ELSE IF total = 0 THEN
    TALK "You haven't placed any orders yet."
ELSE
    TALK "Your total purchases: $" + FORMAT(total, "#,##0.00")
END IF

Common Errors

ErrorCauseSolution
INVALID_FIELDField doesn’t existCheck field name spelling
TYPE_ERRORNon-numeric field for SUM/AVGUse numeric fields only
EMPTY_COLLECTIONNo data to aggregateHandle zero/null results
TABLE_NOT_FOUNDTable doesn’t existVerify table name

Null Handling

' AGGREGATE ignores NULL values by default
avg_rating = AGGREGATE "products" AVERAGE rating
' NULL ratings are not included in the average

' Count non-null values
rated_count = AGGREGATE "products" COUNT WHERE rating IS NOT NULL
total_count = AGGREGATE "products" COUNT

TALK rated_count + " of " + total_count + " products have ratings"

Performance Tips

  1. Use WHERE clauses β€” Filter before aggregating for better performance
  2. Index aggregate fields β€” Ensure database indexes on frequently aggregated columns
  3. Limit data scope β€” Aggregate only the date range or subset needed
  4. Cache results β€” Store aggregated values for expensive calculations
' Efficient: Filter first
total = AGGREGATE "orders" SUM amount WHERE date > "2025-01-01"

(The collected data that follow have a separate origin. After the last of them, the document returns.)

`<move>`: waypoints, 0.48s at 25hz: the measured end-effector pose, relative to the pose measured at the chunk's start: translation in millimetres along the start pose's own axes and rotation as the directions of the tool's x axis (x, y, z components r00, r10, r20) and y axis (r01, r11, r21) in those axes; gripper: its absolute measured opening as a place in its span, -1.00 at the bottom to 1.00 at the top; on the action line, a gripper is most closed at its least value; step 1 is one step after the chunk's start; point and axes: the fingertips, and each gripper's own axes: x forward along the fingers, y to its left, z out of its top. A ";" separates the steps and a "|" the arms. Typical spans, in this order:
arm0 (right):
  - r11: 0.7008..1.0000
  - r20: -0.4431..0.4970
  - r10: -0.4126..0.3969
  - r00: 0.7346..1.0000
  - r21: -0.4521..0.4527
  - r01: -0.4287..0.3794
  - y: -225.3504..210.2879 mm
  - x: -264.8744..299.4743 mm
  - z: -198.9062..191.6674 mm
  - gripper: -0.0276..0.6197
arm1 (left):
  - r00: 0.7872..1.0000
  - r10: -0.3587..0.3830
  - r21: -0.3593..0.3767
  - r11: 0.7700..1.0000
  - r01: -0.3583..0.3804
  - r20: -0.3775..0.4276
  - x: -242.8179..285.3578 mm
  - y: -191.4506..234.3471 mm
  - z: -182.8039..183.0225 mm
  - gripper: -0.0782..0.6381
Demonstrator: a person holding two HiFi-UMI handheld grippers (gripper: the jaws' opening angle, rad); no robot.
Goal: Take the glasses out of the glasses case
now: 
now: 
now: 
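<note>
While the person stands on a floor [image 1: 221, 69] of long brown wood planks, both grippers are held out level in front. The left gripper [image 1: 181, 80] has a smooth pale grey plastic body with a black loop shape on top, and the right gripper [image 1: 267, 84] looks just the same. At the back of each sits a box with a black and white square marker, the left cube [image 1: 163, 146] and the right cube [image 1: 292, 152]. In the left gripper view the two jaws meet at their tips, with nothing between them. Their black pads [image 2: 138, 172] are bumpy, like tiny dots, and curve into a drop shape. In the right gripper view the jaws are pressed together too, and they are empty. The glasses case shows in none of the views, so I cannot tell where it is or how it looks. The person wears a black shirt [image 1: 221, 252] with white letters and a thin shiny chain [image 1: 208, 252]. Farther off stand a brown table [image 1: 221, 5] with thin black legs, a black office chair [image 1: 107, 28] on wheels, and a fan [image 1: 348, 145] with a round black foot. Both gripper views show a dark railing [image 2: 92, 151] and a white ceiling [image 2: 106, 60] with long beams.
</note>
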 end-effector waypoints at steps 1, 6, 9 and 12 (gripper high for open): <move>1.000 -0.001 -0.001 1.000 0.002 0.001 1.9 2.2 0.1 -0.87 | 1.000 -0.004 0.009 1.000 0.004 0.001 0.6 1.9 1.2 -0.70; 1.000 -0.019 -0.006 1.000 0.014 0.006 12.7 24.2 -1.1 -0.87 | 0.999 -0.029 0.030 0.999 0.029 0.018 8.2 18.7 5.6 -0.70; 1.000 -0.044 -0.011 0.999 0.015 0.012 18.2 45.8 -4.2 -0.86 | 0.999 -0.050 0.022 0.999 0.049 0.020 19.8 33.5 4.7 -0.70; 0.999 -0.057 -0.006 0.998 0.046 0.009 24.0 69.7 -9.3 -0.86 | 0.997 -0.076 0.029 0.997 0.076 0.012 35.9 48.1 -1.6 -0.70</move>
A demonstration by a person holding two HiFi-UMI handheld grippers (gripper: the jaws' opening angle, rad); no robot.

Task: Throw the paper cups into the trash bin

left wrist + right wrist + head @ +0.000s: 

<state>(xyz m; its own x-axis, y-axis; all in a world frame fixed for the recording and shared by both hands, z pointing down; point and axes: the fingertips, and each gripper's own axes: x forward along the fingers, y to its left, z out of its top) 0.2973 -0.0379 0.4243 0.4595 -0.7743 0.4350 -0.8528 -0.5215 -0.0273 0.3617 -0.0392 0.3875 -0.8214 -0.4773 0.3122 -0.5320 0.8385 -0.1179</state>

' Less efficient: Aggregate all, then filter
' all_orders = FIND "orders"
' recent = FILTER all_orders WHERE date > "2025-01-01"
' total = AGGREGATE recent SUM amount

Configuration

Database connection is configured in config.csv:

name,value
database-provider,postgres
database-pool-size,10
database-timeout,30

Database credentials are stored in Vault, not in config files.


Implementation Notes

  • Implemented in Rust under src/database/aggregate.rs
  • Uses SQL aggregate functions when querying tables
  • Handles NULL values according to SQL standards
  • Supports expressions in aggregate calculations
  • Returns 0 for COUNT on empty sets, NULL for SUM/AVG/MIN/MAX

  • FIND β€” Query data before aggregating
  • GROUP BY β€” Group data before aggregating
  • FILTER β€” Filter in-memory collections
  • MAP β€” Transform data before aggregating

Summary

AGGREGATE calculates sums, counts, averages, and min/max values from data collections. Use it for dashboards, reports, and any situation where you need to summarize data. It works with both database tables (using SQL) and in-memory arrays. Always handle empty results and use WHERE clauses to improve performance on large datasets.